Since many of these growth and flowering processes are light-dependent, their development is photomorphogenesis which means development of structure driven by light.
This is achieved via a plant receptor that is light-sensitive called phytochrome. It’s a protein-based molecule with a chromophore group at the centre called bilin. It absorbs light in the red and far-red end of the light spectrum, and hence acts as a detection mechanism which informs the plant of the duration of day and night to control flowering, as well as for the circadian rhythm.
The red (r) and far-red (fr) forms of phytochrome transition between states according to the presence of sunlight. When the far-red, active form becomes abundant, it initiates chemical reactions that start the processes of growth and flowering. The top half of phytochrome is the receptor part sensitive to light, while the bottom, rounded half is the part that catalyses chemical reactions to enact the changes based on the detection of light.
Light stimulates the action of gibberellin, which stimulates the breakdown of stored starch into active sugars which enable seedling growth and together with water encourage the continued expression of the relevant protein products in the seedling such as amylase which breaks down starch.
The radicle section of the embryo is first to emerge and start downwards growth, while the plumule continues its upward growth above soil.
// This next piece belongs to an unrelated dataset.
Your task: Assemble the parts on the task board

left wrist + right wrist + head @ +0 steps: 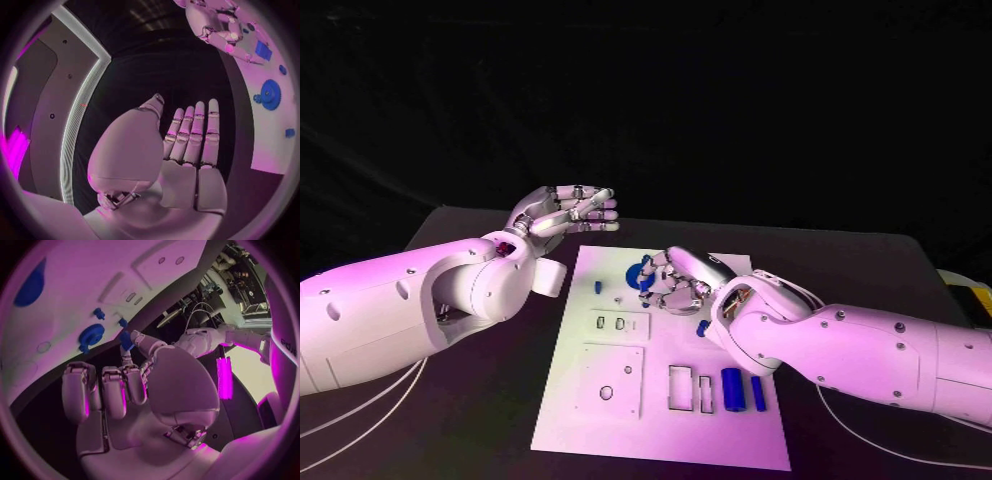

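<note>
The white task board (661,410) lies in the middle of the black table. My right hand (678,282) hovers over its far part, beside a blue gear (643,272). In the right wrist view its other fingers are curled in, while thumb and a finger pinch a small blue part (127,341) just above the board, near the gear (92,334). My left hand (567,210) is raised off the board's far left corner; its fingers (194,130) are stretched out flat with nothing in them. Two long blue parts (731,385) lie at the board's near right.
The board carries small slots (610,322), a rectangular frame (689,388), a square plate (610,380) and a small blue peg (599,287). A yellow object (966,295) sits at the table's right edge. Bare black table lies on both sides of the board.
</note>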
Maize (corn) is the largest product in terms of quantity made, surpassing wheat and rice in terms of human crop and livestock production. Some is consumed directly, with large quantities going to animal feed and secondary products like corn starch and corn syrup.
Here, the kernels are the seeds with each one containing some familiar things: the large, nutritious endosperm, the seedling itself with a plumule and shoot and root meristems (the source of flowers and roots respectively) as well as new terms.
The cotyledon is the source of the leaf, while the aleurone is a protein store. All in all, they contribute different parts to the developing seedling during germination.
Maize, rice and wheat are key cereals that act as staple foods for humans on Earth. Staple foods constitute a basic food that is eaten daily by different populations. They provide most of the energy and nutrients. These three cereals constitute two-thirds of the total global food consumption, with rice alone being a staple for half of all people on Earth.
The security and sustainability of cereals are therefore critical. Cereal crops are vulnerable to increasingly unstable environmental conditions brought on by climate change. These include droughts, floods, storms, and greater temperatures ranges under which pests can thrive.
These plants must be made tougher by enhancing their genetic diversity and producing more varieties. These should be more resistant to environmental stress and diseases, while offering a greater yield and better nutrition.
Extraneous factors such as human disease can also impact crops and their prices. An example of this is the Ebola outbreak in West Africa, which threatened food security and the stability of food prices.
In Indonesia, relying on rice as a staple food is especially risky, as it is a very susceptible plant that has already suffered at the hand of droughts, floods and pests. Diversifying staple foods must be undertaken in order to mitigate these risks. Promising candidates for staple foods to match rice include cassava and sago.